Principal Components:
BiPlots

Forrest Young's Notes

Copyright © 1999 by Forrest W. Young.


A Biplot is an enhanced scatterplot that uses both points and vectors to represent structure. An example is shown below. This example is discussed in more detail here.

    As used in Principal Component Analysis, the axes of a biplot are a pair of principal components. These axes are drawn in black and are labled PC1, PC2, etc.

    A biplot uses points to represent the scores of the observations on the principal components, and it uses vectors to represent the coefficients of the variables on the principal components. In this example, the points represent automobiles, and the vectors represents judges.

    Interpreting Points: The relative location of the points can be interpreted. Points that are close together correspond to observations that have similar scores on the components displayed in the plot. To the extent that these components fit the data well, the points also correspond to observations that have similar values on the variables.

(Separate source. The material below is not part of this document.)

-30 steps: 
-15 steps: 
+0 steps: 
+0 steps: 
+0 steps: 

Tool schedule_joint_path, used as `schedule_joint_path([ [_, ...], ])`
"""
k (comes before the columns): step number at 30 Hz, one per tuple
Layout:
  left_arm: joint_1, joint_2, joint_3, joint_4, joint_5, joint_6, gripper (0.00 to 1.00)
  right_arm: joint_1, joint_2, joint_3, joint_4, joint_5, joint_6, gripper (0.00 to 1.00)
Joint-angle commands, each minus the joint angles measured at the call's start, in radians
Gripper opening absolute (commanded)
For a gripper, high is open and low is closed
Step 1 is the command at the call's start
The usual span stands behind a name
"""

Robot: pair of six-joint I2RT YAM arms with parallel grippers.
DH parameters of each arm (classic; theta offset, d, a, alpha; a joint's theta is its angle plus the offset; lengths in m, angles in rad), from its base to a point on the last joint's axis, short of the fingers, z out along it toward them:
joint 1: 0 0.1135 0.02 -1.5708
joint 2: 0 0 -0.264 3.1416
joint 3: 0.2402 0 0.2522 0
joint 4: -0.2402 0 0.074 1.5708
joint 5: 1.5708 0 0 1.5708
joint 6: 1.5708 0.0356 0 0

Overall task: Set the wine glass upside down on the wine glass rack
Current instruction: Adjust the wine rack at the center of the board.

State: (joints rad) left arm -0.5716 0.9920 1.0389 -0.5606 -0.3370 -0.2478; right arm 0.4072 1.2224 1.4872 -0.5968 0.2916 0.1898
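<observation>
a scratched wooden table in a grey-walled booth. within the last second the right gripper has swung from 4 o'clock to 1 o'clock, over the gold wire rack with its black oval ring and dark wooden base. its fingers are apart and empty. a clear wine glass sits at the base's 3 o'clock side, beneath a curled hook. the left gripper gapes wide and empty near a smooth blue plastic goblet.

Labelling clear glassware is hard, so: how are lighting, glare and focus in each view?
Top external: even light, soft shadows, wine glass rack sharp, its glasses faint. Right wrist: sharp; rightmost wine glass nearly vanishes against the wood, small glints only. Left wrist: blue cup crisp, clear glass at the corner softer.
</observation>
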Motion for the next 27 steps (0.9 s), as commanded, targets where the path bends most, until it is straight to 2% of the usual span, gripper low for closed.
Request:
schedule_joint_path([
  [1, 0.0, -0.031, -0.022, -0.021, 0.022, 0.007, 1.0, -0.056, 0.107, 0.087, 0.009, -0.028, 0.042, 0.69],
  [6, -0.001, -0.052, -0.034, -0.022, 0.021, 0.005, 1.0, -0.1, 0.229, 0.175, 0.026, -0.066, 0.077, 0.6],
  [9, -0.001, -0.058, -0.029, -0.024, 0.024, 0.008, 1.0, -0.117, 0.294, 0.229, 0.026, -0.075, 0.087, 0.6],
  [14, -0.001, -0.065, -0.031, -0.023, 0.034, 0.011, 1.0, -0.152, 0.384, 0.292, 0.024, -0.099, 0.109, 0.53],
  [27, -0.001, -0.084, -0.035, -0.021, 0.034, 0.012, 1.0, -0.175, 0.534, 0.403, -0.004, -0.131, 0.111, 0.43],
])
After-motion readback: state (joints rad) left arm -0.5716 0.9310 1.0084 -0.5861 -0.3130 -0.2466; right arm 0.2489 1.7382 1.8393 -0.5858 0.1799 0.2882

    In this example, cars that are close together are ones that have similar profiles of preference judgements: Most judges have the same kind of preference ratings for Cadillac and Lincoln Whether or not they like them we don't know, its just that is a judge likes one s/he tends to like the other, and if a judge dislikes one, then the othe is likely to be disliked. The same is true for Pinto and Chevette, although the judgments about Pinto and Chevette are likely to be rather different then those about Cadillac and Lincoln, since the two pairs of points are relatively far apart.

    Interpreting Vectors: Both the direction and length of the vectors can be interpreted. Vectors point away from the origin in some direction.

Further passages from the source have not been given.